> _What is expected_: Look below for the line holding "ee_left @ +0" and the line holding "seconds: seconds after". Repeat those two and everything between, exactly.

------------------------------------------------

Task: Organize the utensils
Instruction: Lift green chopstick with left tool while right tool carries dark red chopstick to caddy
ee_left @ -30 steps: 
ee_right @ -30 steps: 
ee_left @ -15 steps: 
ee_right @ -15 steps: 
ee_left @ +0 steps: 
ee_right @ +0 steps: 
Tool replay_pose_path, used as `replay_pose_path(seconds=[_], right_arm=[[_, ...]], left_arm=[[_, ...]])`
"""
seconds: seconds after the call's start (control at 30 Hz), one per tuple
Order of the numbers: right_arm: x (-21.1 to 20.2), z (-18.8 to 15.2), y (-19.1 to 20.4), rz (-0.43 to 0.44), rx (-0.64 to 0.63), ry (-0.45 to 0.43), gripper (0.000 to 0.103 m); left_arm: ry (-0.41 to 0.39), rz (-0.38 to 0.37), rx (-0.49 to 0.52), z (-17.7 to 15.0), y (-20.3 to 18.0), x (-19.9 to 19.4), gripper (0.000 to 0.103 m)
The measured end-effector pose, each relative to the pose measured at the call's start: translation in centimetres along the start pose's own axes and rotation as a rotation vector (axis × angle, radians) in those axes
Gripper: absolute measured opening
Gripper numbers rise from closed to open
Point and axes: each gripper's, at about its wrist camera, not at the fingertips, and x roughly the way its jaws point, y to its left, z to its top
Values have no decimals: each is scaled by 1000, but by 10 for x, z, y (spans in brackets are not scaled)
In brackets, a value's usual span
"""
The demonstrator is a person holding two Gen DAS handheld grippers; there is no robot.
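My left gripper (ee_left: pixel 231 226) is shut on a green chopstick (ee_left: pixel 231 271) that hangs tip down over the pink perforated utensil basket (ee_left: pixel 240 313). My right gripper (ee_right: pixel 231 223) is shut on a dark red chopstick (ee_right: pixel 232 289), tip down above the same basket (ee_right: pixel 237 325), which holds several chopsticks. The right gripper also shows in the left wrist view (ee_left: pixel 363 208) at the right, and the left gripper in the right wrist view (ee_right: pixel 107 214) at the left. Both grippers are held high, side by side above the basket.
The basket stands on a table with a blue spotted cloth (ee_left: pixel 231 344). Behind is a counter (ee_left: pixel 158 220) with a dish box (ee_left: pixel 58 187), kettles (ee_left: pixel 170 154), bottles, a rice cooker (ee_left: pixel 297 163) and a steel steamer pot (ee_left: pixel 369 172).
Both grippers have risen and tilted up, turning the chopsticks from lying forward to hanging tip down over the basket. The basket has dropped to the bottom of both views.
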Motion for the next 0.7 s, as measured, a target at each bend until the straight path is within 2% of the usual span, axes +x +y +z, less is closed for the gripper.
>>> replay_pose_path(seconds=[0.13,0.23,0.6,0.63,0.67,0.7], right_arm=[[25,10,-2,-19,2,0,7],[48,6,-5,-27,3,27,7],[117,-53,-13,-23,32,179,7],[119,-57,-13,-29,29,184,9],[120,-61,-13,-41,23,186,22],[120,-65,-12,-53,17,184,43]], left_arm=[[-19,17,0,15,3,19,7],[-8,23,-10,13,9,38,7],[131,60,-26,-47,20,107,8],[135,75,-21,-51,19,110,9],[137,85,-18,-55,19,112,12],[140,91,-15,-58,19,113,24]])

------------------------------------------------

> _Output for this exercise_:
ee_left @ +0 steps: 
ee_right @ +0 steps: 
Tool replay_pose_path, used as `replay_pose_path(seconds=[_], right_arm=[[_, ...]], left_arm=[[_, ...]])`
"""
seconds: seconds after the call's start (control at 30 Hz), one per tuple

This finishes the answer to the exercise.